Re: Maximizing failed disk replacement on a RAID5 array

From: Brad Campbell <brad@fnarfbargle.com>
To: Drew <drew.kay@gmail.com>
Cc: Durval Menezes <durval.menezes@gmail.com>, linux-raid@vger.kernel.org
Subject: Re: Maximizing failed disk replacement on a RAID5 array
Date: Mon, 06 Jun 2011 23:20:05 +0800	[thread overview]
Message-ID: <4DECF025.9040006@fnarfbargle.com> (raw)
In-Reply-To: <BANLkTi=px08AWxfJJq+zNepCZM8aAsKECA@mail.gmail.com>

On 06/06/11 23:02, Drew wrote:
>> I understand that, if I do it the "standard" way (ie, power down the
>> system, remove the failing disk, add the replacement disk, then boot
>> up and use "mdadm --add" to add the new disk to the array) I run the
>> risk of running into unreadable sectors on one of the other two disks,
>> and then my RAID5 is kaput.
>>
>> What I would really like to do is to be able to add the new HD to the
>> array WITHOUT removing the failing HD, somehow sync it with the rest,
>> and THEN remove the failing HD: that way, an eventual failed read from
>> one of the two other HDs could possibly be satisfied from the failing
>> HD (unless EXACTLY that same sector is also unreadable on it, which I
>> find unlikely), and so avoid losing the whole array in the above case.
> A reshape from RAID5 ->  RAID6 ->  RAID5 will hammer your disks so if
> either of the other two are ready to die, this will most likely tip
> them over the edge.
>
> A far simpler way would be to take the array offline, dd (or
> dd_rescue) the old drive's contents onto the new disk, pull the old
> disk, and restart the array with the new drive in it's place. With
> luck you won't need a resync *and* you're not hammering the other two
> drives in the process.
<afterthought>
Bear with me, I've had a few scotches and this might not be as coherent as it might be, but I think 
I spot a very, very fatal flaw in your plan.
</afterthought>

I thought this initially also, except it blows up in the scenario where the dud sectors are data and 
not parity.

If you do it the way you suggest and choose dd_rescue in place of dd, dodgy data from the dud 
sectors will be replicated as kosher sectors on the replacement disk (or zero, or random or whatever)

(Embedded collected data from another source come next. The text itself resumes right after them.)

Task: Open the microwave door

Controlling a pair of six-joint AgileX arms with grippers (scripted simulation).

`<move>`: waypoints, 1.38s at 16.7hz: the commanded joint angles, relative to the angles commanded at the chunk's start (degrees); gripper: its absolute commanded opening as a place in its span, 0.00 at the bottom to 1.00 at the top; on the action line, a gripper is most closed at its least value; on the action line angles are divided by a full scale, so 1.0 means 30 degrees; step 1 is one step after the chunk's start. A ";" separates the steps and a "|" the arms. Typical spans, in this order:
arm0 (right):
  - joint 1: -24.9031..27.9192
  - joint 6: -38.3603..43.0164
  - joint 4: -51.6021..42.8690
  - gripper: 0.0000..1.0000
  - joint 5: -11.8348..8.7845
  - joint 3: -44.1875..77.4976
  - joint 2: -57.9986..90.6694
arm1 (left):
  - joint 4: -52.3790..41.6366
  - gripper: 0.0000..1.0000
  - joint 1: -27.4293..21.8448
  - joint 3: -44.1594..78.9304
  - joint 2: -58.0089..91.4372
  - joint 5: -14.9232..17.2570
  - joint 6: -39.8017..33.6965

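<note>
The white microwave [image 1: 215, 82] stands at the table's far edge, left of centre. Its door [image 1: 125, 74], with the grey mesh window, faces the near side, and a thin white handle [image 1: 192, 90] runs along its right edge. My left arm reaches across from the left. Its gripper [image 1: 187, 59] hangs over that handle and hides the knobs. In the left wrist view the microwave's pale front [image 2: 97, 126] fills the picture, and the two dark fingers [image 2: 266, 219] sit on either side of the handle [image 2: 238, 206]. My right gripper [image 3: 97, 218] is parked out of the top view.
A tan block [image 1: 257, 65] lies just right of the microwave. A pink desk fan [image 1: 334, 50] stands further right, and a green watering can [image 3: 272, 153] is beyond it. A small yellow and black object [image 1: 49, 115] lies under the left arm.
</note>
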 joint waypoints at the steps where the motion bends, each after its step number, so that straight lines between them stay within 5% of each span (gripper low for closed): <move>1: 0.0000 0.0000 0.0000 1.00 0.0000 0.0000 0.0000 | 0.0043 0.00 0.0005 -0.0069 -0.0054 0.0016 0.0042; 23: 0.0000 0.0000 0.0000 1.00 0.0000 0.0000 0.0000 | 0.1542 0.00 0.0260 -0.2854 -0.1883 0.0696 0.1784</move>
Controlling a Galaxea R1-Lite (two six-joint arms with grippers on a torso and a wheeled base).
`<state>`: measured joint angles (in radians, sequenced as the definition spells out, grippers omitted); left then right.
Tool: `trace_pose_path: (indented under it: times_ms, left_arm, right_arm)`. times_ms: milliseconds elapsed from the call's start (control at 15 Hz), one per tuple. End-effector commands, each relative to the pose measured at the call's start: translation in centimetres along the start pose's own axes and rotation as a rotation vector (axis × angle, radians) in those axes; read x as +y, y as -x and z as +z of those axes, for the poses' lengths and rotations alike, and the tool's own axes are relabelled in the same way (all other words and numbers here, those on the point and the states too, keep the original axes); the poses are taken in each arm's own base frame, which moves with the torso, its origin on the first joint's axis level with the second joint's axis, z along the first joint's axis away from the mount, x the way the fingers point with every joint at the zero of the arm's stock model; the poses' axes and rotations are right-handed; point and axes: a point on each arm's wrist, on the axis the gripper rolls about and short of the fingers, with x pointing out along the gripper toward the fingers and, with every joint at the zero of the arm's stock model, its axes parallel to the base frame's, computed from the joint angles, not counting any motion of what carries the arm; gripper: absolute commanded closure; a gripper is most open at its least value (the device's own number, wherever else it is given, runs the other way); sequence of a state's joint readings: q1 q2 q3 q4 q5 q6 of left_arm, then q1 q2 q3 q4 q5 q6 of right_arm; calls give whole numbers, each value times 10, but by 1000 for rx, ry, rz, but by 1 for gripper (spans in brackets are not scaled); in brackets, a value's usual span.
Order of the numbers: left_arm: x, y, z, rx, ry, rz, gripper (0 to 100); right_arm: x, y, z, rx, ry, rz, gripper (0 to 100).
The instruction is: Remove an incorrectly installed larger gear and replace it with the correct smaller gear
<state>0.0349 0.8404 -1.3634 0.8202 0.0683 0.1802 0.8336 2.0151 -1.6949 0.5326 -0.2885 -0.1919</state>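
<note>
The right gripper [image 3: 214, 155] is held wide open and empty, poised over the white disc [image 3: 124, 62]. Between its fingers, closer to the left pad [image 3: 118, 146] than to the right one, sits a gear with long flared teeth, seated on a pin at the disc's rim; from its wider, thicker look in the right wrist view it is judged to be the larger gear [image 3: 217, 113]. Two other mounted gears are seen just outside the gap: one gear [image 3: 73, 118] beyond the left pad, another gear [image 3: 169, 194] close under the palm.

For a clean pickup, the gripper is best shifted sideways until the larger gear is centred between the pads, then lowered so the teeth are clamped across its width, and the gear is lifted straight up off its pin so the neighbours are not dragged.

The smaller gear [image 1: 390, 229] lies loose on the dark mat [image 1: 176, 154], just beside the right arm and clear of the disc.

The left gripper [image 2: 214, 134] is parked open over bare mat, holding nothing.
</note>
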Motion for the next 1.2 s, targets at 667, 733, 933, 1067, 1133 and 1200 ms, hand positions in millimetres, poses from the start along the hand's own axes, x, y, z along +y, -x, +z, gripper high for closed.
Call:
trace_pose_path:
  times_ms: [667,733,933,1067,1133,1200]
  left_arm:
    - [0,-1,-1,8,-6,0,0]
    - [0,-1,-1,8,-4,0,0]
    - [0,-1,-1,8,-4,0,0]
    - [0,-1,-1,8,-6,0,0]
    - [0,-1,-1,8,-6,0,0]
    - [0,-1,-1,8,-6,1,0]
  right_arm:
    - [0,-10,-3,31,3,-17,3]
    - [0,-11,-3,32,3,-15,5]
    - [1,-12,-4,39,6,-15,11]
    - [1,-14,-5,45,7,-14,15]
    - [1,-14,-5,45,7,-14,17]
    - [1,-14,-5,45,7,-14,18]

If you execute a "repair" first, it will strike the dud sectors, see they are toast, re-calculate 
them from parity and write them back forcing a reallocation.

You can then replicate the failing disk using "dd", *not* dd_rescue. If dd fails due to a read error 
then you know that part of your data is likely to be toast on the replaced disk, and you can go 
about making provisions for a backup/restore operation using the original disk (which will likely 
succeed as the data read from the array will be re-built from parity where required).

dd_rescue is a blessing and a curse. It's _very_ good at getting you access to data that you have no 
backup of, and you have no other way of getting back. On the other hand, it will happily go and 
replicate whatever trash it happens to get back from the source disk, or skip those sectors and 
leave you with an incomplete copy that will leave no trace of it being incomplete until you find 
chunks missing (like superblocks or your formula for a zero cost petroleum replacement).

If your array works, but has a badly failing drive you are far better to buy some cheap 2TB disks 
and back it up, then restore it onto a re-created array than chance losing chunks of data by using a 
dd_rescue'd clone disk.

Now, if I'm off the wall and missing something blindingly obvious feel free to thump me with a clue 
bat (it would not be the first time).

I've lost 2 arrays recently. 8TB to a dodgy controller (thanks SIL), and 2TB to complete idiocy on 
my part, so I know the sting of lost or corrupted data.

Brad